PAYVAND.

Payvand means ‘joining, link, connection’ in Farsi; it is also the name of an excellent website that promotes the Persian internet. It has news, stichomancy (or Sortes Hafezianae if you prefer; in Farsi it’s faal-e Haafez), HTML help, a web directory, and (closest to my heart) a page of books, a couple of which I have and most of which I want to read. One that immediately caught my eye is The Poetry of Nizami Ganjavi: Knowledge, Love, and Rhetoric, a collection of essays edited by Kamran Talattof et al; Nizami is one of the great figures of Persian literature. From an online bio:

Only a handful of his qasidahs (“odes”) and ghazals (“lyrics”) have survived; his reputation rests on his great Khamseh (“The Quintuplet”), a pentalogy of poems written in masnavi verse form (rhymed couplets) and totaling 30,000 couplets.
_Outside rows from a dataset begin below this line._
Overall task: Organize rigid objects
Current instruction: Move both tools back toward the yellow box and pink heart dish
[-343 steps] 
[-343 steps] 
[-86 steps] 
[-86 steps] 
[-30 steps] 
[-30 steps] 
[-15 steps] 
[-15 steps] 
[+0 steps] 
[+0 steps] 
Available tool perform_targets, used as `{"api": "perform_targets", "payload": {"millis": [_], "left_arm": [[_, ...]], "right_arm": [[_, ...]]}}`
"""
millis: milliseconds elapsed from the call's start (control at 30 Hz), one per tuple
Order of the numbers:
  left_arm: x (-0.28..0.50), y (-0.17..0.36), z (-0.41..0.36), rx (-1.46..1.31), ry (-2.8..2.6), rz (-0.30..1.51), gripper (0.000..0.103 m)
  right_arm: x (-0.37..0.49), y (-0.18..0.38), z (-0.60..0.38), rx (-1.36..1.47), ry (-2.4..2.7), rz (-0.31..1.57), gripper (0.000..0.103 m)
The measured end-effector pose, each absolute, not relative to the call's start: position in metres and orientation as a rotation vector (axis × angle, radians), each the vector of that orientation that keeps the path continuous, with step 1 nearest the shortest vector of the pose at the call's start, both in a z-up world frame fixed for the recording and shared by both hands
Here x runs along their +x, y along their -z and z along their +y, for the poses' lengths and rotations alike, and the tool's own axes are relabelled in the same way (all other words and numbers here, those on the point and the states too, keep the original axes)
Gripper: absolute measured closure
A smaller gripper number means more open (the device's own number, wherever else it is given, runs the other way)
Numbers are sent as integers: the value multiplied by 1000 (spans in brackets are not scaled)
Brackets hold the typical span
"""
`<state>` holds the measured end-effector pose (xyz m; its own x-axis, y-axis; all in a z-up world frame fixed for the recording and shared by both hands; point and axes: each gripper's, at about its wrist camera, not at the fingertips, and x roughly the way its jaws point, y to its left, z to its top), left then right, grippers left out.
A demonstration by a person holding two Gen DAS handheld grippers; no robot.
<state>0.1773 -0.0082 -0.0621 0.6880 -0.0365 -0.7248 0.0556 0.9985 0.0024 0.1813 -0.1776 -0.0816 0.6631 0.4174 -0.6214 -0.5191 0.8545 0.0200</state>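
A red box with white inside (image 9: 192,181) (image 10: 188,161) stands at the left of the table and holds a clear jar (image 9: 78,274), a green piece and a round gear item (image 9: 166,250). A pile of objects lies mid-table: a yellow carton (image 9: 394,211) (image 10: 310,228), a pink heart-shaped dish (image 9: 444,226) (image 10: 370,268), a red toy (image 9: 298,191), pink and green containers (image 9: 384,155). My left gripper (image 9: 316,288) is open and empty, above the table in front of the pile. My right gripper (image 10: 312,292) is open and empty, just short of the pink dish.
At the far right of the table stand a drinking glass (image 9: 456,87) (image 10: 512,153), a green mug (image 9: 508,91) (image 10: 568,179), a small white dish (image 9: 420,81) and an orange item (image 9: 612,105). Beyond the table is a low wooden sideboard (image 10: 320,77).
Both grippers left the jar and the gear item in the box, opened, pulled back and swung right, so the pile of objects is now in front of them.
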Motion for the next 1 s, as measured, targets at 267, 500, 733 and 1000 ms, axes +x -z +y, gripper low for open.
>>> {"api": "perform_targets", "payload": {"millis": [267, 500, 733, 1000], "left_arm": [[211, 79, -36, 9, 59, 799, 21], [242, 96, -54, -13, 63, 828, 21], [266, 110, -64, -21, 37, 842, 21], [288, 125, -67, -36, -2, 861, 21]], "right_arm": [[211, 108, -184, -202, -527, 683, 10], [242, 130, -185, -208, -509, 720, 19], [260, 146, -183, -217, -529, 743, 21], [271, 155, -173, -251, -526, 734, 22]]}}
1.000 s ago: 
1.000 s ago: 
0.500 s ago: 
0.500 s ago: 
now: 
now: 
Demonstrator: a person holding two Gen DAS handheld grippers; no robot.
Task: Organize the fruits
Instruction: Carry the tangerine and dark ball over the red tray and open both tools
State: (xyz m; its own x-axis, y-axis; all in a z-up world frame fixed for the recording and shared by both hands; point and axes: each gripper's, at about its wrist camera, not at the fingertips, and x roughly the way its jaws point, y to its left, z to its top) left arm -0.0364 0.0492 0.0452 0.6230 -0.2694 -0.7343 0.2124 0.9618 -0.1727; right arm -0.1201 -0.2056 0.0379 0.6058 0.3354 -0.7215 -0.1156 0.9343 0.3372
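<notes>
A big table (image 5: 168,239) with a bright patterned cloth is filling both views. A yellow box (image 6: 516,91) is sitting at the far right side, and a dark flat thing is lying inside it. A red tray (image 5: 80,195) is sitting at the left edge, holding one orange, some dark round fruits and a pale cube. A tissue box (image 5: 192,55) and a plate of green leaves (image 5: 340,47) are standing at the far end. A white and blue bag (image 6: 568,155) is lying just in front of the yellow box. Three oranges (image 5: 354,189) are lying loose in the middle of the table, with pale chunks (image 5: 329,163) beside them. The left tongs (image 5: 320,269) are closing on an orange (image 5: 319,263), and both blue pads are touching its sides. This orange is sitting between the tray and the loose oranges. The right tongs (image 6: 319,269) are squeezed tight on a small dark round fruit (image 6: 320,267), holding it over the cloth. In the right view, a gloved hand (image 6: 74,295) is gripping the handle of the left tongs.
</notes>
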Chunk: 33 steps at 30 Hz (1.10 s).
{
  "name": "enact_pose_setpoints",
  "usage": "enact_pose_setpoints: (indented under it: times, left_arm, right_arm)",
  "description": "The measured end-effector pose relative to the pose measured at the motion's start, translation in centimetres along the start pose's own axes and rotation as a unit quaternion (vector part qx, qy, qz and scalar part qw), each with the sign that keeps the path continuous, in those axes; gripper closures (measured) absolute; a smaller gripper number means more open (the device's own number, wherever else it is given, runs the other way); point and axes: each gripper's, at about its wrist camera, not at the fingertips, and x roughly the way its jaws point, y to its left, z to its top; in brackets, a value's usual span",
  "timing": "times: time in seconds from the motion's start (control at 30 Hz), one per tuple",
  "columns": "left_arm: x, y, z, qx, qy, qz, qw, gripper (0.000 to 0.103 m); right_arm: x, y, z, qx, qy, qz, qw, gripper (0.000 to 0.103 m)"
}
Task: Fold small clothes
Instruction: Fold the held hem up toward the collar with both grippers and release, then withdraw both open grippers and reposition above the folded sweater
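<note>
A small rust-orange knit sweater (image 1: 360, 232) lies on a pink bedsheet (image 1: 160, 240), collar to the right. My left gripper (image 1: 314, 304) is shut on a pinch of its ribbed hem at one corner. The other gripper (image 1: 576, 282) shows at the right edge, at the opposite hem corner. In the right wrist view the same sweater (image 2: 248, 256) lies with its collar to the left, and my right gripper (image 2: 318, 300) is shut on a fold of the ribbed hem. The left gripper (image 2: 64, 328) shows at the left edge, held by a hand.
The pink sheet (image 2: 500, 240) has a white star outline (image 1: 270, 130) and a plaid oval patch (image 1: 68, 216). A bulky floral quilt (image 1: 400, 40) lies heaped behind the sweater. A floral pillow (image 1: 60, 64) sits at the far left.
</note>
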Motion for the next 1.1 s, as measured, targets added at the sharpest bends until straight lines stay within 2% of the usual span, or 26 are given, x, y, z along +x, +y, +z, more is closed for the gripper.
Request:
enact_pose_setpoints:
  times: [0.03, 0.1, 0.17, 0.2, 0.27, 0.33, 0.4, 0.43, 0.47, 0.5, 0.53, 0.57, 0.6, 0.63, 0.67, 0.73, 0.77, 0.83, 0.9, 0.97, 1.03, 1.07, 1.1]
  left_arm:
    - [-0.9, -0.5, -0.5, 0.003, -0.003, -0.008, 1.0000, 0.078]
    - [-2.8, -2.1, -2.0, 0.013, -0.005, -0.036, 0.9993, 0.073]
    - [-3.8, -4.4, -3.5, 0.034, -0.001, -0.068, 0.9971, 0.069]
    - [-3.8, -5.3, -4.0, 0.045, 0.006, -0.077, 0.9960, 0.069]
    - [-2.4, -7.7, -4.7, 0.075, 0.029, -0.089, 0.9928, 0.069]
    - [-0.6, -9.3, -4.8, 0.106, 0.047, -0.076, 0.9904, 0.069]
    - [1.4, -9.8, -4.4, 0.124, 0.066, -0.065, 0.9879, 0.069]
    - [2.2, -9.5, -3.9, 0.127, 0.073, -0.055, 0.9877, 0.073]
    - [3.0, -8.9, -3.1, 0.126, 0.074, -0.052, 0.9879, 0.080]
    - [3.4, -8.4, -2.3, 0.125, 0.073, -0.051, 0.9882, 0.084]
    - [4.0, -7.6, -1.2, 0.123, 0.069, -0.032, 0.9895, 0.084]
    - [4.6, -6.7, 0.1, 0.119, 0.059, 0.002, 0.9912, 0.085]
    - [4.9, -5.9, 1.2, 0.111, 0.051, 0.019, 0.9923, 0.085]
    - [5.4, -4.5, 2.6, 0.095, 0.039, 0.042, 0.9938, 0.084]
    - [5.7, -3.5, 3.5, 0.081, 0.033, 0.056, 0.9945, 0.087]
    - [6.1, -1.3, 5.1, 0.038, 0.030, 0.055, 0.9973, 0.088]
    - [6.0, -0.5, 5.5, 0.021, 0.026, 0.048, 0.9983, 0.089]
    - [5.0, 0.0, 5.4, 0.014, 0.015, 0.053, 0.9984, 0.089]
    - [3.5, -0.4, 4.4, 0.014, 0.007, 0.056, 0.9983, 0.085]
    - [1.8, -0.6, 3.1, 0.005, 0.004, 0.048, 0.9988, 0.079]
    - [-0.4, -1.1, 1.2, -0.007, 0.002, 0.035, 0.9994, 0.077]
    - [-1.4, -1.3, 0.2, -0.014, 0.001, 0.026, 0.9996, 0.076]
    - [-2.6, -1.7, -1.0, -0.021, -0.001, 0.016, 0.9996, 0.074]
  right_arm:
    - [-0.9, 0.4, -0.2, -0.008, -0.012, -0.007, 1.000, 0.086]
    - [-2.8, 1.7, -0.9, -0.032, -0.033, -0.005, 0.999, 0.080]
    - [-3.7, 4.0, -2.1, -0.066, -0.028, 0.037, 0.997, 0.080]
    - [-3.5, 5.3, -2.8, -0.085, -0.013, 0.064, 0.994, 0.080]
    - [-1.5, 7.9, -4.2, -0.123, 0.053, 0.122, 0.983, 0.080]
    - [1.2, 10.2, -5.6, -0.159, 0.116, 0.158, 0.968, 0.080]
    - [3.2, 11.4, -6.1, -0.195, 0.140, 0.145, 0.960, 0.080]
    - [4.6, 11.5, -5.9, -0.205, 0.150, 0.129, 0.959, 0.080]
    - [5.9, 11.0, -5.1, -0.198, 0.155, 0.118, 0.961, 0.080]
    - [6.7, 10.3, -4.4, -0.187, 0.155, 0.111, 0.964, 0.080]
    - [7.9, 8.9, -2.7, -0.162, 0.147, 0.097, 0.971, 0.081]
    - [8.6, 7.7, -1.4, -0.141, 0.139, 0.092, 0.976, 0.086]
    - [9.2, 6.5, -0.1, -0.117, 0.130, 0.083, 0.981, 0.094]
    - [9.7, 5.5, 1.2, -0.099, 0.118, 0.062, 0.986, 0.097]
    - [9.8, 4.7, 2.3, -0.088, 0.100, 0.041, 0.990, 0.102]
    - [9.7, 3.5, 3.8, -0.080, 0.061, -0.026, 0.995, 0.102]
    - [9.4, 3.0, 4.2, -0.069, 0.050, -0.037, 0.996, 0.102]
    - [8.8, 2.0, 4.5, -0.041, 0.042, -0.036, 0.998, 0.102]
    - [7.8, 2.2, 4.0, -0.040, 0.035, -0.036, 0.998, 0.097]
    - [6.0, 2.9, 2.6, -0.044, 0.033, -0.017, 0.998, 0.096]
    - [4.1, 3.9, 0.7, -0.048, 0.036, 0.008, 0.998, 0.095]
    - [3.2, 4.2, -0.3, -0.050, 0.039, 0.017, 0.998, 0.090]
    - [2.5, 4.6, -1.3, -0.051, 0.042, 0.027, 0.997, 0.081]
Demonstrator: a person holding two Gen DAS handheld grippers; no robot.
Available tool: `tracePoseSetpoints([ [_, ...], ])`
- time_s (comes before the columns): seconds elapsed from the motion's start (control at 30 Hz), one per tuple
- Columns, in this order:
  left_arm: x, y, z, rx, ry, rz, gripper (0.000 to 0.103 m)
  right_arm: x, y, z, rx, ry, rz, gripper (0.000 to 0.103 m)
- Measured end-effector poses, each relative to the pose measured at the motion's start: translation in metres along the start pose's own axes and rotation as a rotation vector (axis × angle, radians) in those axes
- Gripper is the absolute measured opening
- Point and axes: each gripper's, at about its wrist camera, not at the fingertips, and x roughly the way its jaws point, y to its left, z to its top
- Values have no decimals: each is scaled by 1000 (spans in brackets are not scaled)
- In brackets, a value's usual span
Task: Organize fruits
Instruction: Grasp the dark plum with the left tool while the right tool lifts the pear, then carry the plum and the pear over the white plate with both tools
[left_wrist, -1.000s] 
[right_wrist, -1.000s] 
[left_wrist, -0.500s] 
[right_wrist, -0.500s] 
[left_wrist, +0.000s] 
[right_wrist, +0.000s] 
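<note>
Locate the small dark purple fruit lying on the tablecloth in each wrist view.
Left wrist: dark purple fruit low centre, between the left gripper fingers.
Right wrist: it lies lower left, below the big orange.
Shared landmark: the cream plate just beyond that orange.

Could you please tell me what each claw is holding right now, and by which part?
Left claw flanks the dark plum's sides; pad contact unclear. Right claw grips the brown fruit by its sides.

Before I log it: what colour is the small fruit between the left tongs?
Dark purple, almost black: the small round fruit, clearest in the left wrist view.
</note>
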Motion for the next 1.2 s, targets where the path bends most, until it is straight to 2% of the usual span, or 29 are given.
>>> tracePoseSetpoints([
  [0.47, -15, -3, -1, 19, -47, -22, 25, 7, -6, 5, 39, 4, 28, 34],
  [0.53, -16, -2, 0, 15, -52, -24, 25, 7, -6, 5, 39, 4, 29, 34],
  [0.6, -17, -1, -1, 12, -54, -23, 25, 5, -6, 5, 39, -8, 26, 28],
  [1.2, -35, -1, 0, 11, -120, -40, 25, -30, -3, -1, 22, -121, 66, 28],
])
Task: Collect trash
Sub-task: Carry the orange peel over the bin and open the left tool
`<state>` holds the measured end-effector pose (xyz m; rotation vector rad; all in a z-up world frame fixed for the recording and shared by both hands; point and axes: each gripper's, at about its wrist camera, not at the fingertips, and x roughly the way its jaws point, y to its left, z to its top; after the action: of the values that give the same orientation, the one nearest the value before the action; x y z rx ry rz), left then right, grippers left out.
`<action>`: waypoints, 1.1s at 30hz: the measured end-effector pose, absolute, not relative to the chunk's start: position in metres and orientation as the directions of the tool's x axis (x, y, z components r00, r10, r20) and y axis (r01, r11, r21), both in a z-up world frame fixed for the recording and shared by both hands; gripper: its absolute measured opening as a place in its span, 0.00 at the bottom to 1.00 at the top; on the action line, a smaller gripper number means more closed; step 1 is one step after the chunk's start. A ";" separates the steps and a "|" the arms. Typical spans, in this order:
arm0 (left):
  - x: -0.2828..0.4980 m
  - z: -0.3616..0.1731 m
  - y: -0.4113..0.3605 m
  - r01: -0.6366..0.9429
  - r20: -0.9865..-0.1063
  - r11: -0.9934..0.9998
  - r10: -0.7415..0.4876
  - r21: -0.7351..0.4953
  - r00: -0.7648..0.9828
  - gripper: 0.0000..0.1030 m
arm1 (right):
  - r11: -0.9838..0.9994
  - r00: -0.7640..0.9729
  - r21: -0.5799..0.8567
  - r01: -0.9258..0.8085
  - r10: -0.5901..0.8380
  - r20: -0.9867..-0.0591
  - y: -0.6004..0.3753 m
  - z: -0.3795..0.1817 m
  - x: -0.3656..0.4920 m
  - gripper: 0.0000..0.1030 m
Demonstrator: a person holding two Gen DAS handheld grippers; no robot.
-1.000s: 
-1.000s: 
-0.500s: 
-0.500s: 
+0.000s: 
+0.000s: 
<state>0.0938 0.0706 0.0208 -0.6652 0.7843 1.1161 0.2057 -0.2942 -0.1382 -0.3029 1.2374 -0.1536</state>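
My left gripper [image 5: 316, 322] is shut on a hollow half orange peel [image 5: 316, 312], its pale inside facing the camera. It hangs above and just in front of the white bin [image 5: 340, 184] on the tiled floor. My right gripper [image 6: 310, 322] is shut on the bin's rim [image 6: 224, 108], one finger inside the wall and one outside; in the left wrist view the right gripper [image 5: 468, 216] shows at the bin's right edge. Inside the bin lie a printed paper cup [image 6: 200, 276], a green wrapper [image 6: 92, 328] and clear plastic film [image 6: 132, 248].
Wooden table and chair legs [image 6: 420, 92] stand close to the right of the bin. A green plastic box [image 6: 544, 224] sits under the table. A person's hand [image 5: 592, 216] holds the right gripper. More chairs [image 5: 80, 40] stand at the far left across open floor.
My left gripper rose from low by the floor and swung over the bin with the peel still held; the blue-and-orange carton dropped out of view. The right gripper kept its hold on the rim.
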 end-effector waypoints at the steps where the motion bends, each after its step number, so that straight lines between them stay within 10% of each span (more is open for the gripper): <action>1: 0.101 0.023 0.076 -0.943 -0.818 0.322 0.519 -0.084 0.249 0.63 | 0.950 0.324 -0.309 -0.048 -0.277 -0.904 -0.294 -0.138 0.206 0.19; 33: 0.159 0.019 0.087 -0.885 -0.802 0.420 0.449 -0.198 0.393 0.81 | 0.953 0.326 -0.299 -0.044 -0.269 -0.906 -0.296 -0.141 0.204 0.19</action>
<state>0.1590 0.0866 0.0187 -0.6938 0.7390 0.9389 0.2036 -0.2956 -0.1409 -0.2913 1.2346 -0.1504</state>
Drawing inspiration from the Persian epic poets Ferdowsi and Sana’i, he proved himself the first great dramatic poet of Persian literature. The first poem in the pentology is the didactic poem Makhzan al-asrar (The Treasury of Mysteries), the second the romantic epic Khosrow o-Shirin (“Khosrow and Shirin”). The third is his rendition of a well-known story in Islamic folklore, Leyli o-Mejnun (The Story of Leyla and Majnun). The fourth poem, Haft paykar (The Seven Beauties), is considered his masterwork. The final poem in the pentalogy is the Sikandar or Eskandar-nameh (“Book of Alexander the Great”; Eng. trans. of part I, The Sikander Nama), a philosophical portrait of Alexander.

You can see illuminated manuscript pages of Nizami here, here, and here (click on the image at the left).
Thanks for the link to Beth at Cassandra Pages!